> DESCRIPTION OF THE TASK: Find the word "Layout" in the listing below. Copy every line that has it.

> RECORD EXTRACTS:

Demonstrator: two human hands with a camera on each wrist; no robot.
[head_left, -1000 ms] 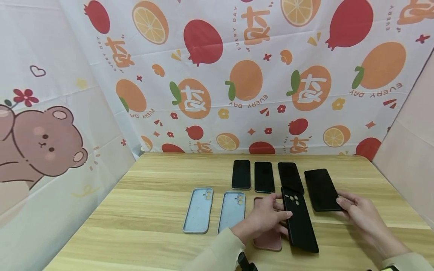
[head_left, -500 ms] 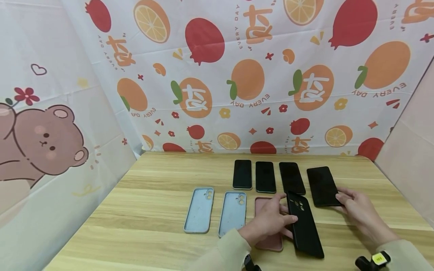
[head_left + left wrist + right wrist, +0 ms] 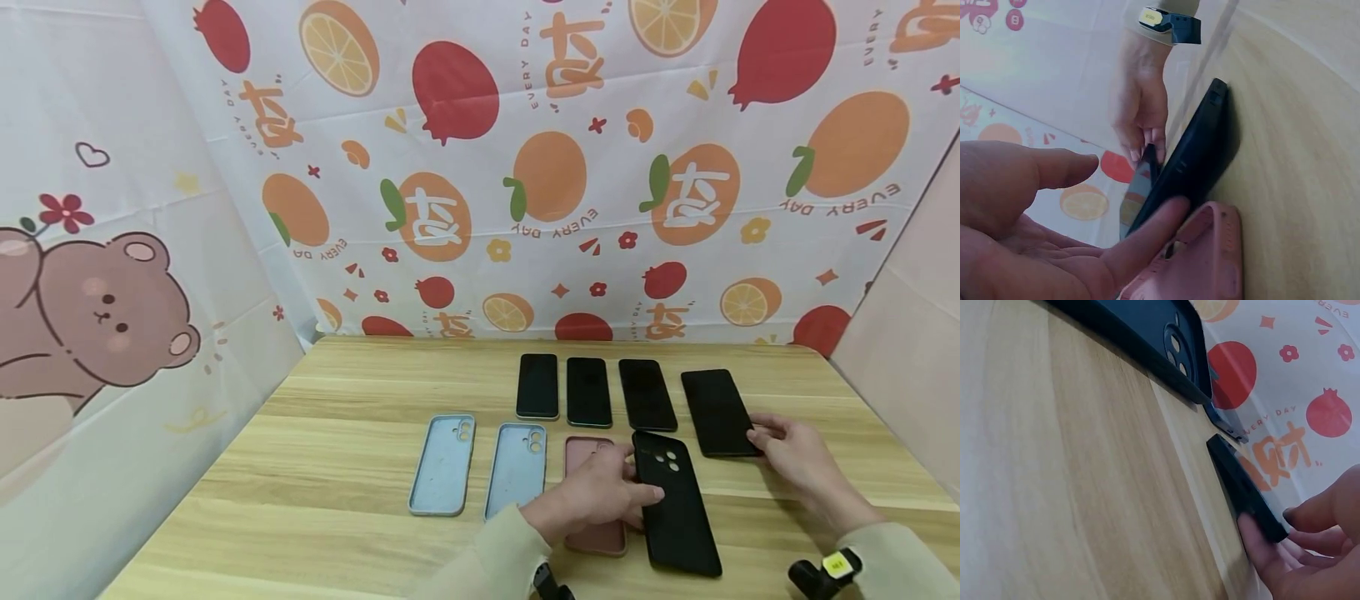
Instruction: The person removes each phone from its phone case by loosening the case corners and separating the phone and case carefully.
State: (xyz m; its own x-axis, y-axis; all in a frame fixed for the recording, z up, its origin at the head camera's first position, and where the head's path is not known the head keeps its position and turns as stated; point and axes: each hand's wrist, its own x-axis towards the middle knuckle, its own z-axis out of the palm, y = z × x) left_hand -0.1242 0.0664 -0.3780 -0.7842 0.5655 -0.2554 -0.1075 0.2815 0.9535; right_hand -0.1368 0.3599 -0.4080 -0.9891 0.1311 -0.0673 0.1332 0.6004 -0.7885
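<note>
My left hand [image 3: 600, 496] is at the left edge of a black phone case [image 3: 678, 508], which has several camera holes near its top. In the left wrist view its thumb stands apart from the case, while a straight finger touches the side. Under that hand a pink phone case [image 3: 596, 537] lies partly hidden. My right hand [image 3: 798, 458] pinches the lower right corner of a black phone [image 3: 720, 412] at the right end of the row. The right wrist view shows the thumb at its top edge and a finger below.
Three more dark phones stretch leftward along the back: one phone [image 3: 648, 395], another phone [image 3: 588, 392] and a third phone [image 3: 537, 386]. Two light blue cases, a left case [image 3: 442, 465] and a right case [image 3: 516, 471], lie on the wooden table [image 3: 300, 483]. A printed cloth [image 3: 480, 200] hangs behind.
The black case has moved right and toward me, off the third phone, and come down flatter. The left thumb has loosened. The right hand has shifted its phone slightly farther back.
</note>
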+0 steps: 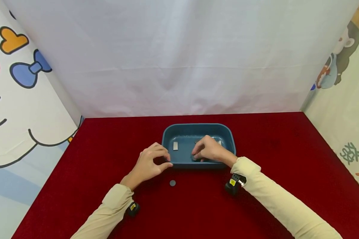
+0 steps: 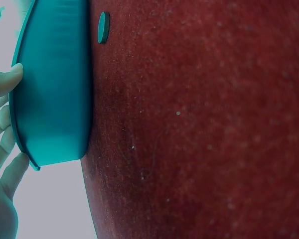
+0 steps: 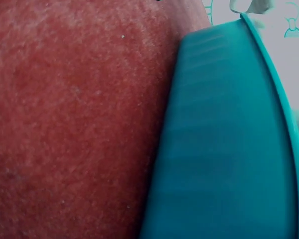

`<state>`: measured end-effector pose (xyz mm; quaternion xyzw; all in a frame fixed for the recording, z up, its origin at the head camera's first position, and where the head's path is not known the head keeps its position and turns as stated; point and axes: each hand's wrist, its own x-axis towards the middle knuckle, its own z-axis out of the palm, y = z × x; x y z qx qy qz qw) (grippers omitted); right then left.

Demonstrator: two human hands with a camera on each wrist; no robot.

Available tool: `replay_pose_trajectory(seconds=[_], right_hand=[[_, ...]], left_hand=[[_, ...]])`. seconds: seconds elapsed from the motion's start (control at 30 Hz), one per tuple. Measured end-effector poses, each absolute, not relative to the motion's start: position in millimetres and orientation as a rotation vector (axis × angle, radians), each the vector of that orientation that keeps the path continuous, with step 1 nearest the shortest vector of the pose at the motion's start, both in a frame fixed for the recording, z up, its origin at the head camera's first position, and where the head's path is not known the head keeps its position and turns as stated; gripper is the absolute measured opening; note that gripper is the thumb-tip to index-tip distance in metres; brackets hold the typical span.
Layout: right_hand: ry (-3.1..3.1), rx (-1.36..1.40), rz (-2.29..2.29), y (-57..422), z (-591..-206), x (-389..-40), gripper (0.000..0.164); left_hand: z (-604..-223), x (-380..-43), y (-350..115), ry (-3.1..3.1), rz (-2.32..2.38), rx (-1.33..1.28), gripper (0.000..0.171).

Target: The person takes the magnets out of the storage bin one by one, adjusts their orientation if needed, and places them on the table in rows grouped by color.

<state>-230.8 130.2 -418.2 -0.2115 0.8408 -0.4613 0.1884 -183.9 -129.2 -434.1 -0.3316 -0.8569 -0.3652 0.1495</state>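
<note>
A blue rectangular tub [image 1: 182,162] with rounded corners stands on the red cloth. My left hand [image 1: 151,161] holds its near left corner, thumb at the front rim and fingers at the side; the left wrist view shows fingertips over the rim [image 2: 14,117]. My right hand [image 1: 209,149] reaches down inside the tub, fingers bent around a small dark bluish piece [image 1: 193,158], mostly hidden by them. Left of that hand a small white rectangular piece [image 1: 175,146] lies on the tub floor. Another pale piece [image 1: 219,142] shows behind the right hand.
A small grey disc [image 1: 172,183] lies on the cloth [image 1: 197,205] in front of the tub, and the left wrist view shows this disc [image 2: 103,27] beside the tub wall. White fabric [image 1: 179,66] hangs behind; printed panels [image 1: 27,99] flank the table.
</note>
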Motion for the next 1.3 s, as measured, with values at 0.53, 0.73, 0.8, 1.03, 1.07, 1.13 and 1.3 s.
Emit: replay_pose_trajectory(seconds=[0.53,0.73,0.8,1.03,1.07,1.13,1.3], right_hand=[[2.201,-0.439,-1.475,135.7,-414.8,-229.2,0.013],[2.159,-0.407,-1.506,137.2,-411.2,-227.1,0.016],[2.154,-0.392,-1.508,137.2,-409.7,-226.8,0.016],[2.117,-0.365,-1.541,138.3,-403.2,-224.2,0.018],[2.11,-0.367,-1.547,138.6,-402.3,-223.6,0.018],[2.1,-0.373,-1.558,139.4,-400.8,-222.2,0.019],[2.088,-0.386,-1.582,142.0,-399.6,-219.6,0.022]], left_hand=[[-433.8,-182.3,-129.2,-2.469,-1.041,-0.95,0.014],[-434.2,-182.5,-129.0,-2.481,-1.018,-0.945,0.013],[-434.6,-182.2,-129.2,-2.477,-1.005,-0.945,0.013],[-436.4,-180.0,-129.8,-2.417,-0.964,-0.975,0.012],[-436.4,-179.8,-129.9,-2.412,-0.96,-0.977,0.012],[-436.1,-179.9,-129.8,-2.412,-0.955,-0.976,0.013],[-433.2,-181.2,-128.4,-2.467,-0.963,-0.954,0.014]])
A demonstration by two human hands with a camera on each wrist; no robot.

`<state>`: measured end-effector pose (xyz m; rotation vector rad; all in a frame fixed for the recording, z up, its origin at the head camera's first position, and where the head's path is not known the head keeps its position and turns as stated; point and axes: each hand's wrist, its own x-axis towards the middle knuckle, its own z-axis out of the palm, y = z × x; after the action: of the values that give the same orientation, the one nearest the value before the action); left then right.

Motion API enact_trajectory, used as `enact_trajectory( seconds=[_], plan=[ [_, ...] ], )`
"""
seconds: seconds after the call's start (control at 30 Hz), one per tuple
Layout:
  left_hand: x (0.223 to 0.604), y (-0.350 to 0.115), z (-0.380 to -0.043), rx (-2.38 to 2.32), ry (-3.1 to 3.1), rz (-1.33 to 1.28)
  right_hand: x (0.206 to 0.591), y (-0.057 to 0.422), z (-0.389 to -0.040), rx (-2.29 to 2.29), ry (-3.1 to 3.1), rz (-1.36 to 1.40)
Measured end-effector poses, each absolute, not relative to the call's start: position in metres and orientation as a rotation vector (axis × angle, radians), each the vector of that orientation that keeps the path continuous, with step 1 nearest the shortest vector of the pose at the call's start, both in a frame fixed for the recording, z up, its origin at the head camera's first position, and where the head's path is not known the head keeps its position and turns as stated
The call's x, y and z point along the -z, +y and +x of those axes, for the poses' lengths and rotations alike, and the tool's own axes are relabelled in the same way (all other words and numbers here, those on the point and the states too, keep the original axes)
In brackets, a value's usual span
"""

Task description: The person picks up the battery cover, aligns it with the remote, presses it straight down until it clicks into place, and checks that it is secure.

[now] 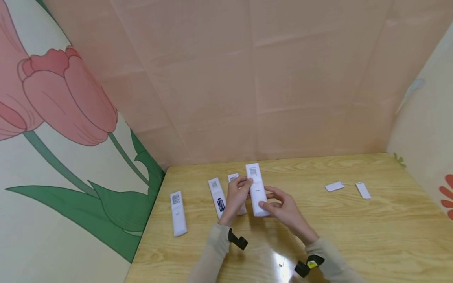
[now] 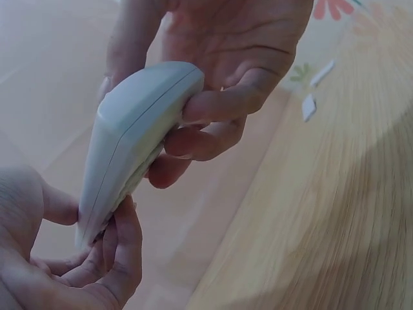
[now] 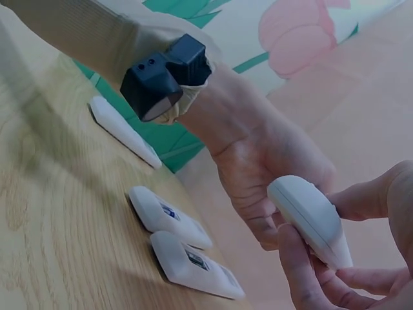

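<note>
Both hands hold a white remote control (image 1: pixel 257 196) above the table, its labelled back towards the head camera and its battery cover in place. My left hand (image 1: pixel 236 194) pinches its left side, thumb near the label. The right hand (image 1: pixel 286 210) grips the lower right side, thumb on the back and fingers behind. From the left wrist, the side seam of the remote (image 2: pixel 139 123) shows between the hands. Behind the left hand lie two remotes (image 3: pixel 169 218) with uncovered battery compartments; a blue battery (image 1: pixel 221 204) shows in one.
Farther left lies another white remote (image 1: pixel 178 214), its back up and covered. Two loose white battery covers (image 1: pixel 334 186) lie on the right of the wooden table (image 1: pixel 389 236). A pink cloth wall (image 1: pixel 255 78) rises behind the table's far edge.
</note>
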<state>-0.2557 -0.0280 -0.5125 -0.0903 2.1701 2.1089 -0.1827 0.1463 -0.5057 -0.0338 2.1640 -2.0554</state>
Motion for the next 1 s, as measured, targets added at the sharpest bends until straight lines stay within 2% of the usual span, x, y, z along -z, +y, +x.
enact_trajectory(
  seconds=[1.0],
  plan=[
    [0.512, -0.065, -0.255, -2.154, 2.247, -0.138, 0.505, 0.116, -0.176, 2.026, 2.193, -0.155]
  ],
)
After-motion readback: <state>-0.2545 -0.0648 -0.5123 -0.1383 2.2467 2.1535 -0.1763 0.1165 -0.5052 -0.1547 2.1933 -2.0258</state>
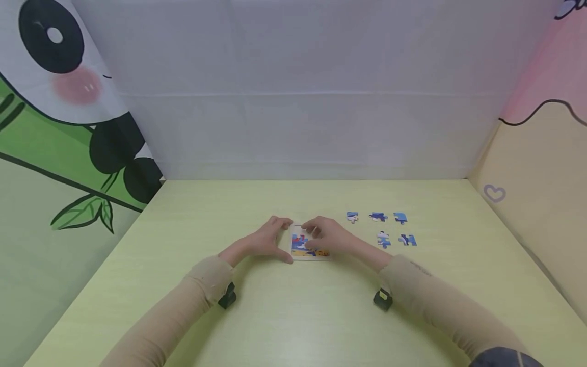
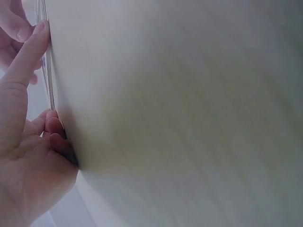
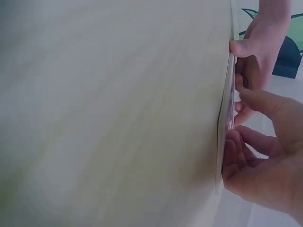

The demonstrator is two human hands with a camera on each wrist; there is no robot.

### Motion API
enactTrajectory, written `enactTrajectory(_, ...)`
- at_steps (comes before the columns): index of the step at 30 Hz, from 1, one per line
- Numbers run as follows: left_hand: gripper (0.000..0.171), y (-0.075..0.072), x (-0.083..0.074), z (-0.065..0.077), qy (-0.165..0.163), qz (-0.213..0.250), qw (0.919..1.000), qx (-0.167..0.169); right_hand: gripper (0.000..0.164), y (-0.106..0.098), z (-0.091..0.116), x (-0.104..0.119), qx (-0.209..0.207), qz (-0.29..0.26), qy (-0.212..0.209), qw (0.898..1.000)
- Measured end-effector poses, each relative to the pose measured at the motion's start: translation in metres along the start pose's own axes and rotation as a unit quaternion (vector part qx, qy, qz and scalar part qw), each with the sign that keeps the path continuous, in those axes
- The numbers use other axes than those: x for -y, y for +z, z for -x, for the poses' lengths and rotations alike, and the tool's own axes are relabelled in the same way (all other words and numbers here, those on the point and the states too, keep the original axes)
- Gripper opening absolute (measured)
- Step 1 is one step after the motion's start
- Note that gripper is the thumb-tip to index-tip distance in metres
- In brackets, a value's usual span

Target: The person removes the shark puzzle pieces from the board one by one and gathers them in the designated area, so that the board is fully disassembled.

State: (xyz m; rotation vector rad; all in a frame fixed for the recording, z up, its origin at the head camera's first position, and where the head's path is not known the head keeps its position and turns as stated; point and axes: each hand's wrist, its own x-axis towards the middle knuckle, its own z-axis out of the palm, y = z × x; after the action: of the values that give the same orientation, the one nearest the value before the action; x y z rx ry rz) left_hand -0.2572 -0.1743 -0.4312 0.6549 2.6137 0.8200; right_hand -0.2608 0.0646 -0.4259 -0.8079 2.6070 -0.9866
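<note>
Left hand (image 1: 265,240) in wide grip on puzzle board (image 1: 304,257), right hand (image 1: 332,235) over it, hold unclear

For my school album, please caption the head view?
Left hand and right hand at a pale-bordered flat puzzle board, five blue-and-white jigsaw pieces nearby.

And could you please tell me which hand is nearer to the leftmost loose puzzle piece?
The right hand: over the board, just left of the piece. The left hand is farther off, at the board's left edge.
</note>
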Motion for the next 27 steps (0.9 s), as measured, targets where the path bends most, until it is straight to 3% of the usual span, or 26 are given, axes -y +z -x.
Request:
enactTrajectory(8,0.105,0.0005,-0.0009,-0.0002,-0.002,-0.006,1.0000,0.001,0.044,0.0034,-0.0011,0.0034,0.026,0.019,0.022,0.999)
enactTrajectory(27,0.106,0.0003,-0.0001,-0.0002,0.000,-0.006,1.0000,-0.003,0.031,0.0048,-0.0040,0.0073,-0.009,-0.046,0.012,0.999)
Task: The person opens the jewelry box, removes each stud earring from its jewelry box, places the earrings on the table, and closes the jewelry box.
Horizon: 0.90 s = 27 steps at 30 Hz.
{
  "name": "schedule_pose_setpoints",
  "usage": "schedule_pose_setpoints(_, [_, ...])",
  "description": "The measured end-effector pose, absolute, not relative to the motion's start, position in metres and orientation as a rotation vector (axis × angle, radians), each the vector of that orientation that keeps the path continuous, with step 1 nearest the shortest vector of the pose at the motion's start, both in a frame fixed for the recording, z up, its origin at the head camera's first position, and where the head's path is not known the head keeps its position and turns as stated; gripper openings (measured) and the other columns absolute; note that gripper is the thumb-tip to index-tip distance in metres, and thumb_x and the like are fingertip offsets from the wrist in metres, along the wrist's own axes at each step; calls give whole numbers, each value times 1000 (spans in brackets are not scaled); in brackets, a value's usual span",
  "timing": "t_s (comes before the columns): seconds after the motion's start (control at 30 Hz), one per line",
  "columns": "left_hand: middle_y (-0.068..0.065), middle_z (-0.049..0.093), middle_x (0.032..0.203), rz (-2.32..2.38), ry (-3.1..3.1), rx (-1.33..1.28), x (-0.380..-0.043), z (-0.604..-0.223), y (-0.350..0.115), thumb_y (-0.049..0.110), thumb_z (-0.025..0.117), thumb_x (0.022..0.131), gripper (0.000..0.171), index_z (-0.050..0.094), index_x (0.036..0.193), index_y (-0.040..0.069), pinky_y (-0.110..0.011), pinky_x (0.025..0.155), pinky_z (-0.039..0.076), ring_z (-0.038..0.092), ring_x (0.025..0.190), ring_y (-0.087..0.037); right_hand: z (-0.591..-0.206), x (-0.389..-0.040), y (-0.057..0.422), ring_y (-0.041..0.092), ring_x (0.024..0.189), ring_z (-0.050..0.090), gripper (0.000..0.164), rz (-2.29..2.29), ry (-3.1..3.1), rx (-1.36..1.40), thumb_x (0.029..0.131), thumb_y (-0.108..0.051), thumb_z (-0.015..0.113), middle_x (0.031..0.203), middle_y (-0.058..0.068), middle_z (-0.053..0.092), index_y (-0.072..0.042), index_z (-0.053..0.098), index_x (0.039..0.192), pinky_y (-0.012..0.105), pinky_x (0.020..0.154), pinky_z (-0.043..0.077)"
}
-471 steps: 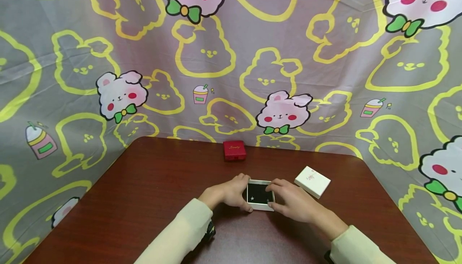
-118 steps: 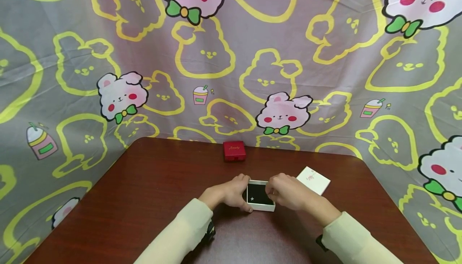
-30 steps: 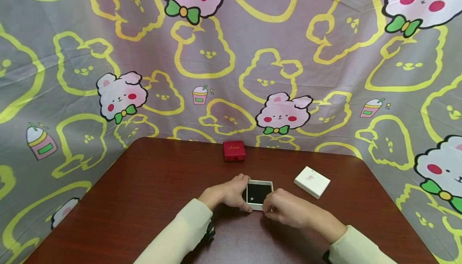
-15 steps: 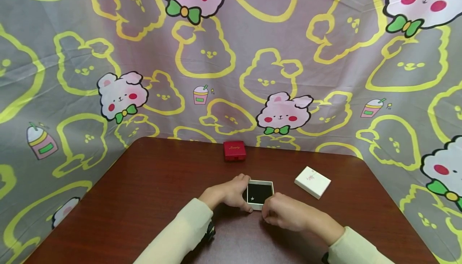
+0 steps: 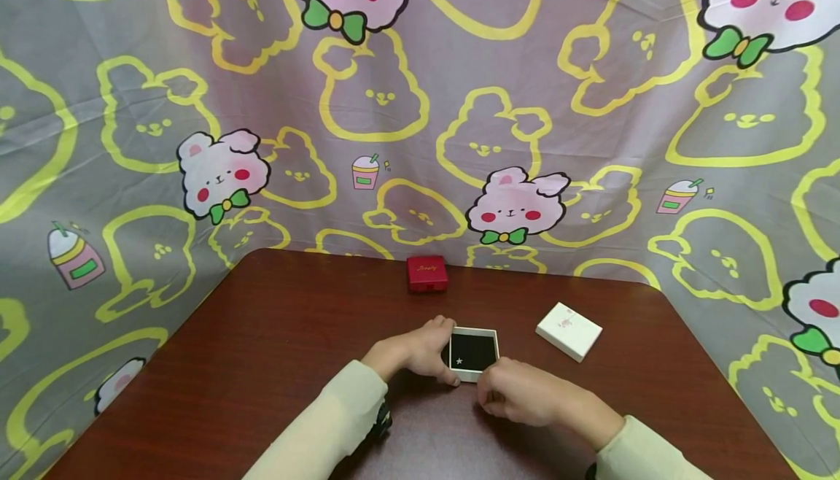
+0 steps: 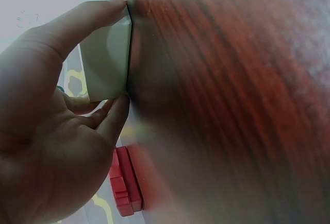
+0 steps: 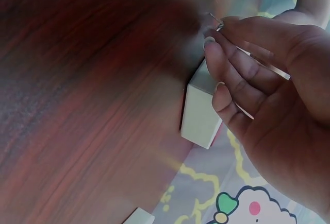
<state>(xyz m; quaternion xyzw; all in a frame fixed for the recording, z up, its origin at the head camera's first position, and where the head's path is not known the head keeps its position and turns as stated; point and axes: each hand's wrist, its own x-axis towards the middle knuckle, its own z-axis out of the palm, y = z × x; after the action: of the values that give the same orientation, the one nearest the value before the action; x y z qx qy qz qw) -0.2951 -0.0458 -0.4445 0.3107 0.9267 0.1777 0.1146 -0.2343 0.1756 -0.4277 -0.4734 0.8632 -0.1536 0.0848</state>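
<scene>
Well in from the far edge of the surface point(image 5: 295, 334), your left hand point(image 5: 423, 351) grips the open white box point(image 5: 466, 376); beside its near right corner, your right hand point(image 5: 521, 391) pinches a metal stud point(image 7: 220, 27). A star point(image 5: 459, 361) lies inside. The red box point(image 5: 426, 274) bears illegible gold script.

A dark reddish-brown wooden table point(image 5: 282, 327) with rounded far corners and visible grain. Near its far edge sits a small, closed red box point(image 5: 427, 274) with gold lettering on top. Toward the right lies a shallow white box-shaped piece point(image 5: 568, 331), turned at an angle, its top bearing a small reddish print. Behind hangs a creased greyish-pink curtain point(image 5: 262, 111), patterned with yellow animal outlines, pale bunny faces point(image 5: 515, 206) wearing green bows, and pink drink cups point(image 5: 365, 172) with green straws.
</scene>
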Motion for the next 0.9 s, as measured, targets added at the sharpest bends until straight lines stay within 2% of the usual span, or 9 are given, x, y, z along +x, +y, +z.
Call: schedule_pose_setpoints(0.9, [-1,48,106,551,2712,896,-295,-444,-46,37,91,72,75,49,125,5,-29,94,45,49,102,-15,-430,-227,173,-9,68,51,14,-431,2546,-1523,84,-7,76,73,-22,58,-19,73,80,9,60,42])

> RESULT BELOW:
Layout: right_hand: ry (-3.1..3.1), rx (-1.36..1.40), rz (-2.29..2.29), y (-57..422), z (-591..-206), x (-389..-40), gripper (0.000..0.164); left_hand: z (-604..-223), x (-380..-43), y (-350..115), ry (-3.1..3.1), rz (-2.32..2.38), rx (-1.33..1.28), gripper (0.000..0.171).
Layout:

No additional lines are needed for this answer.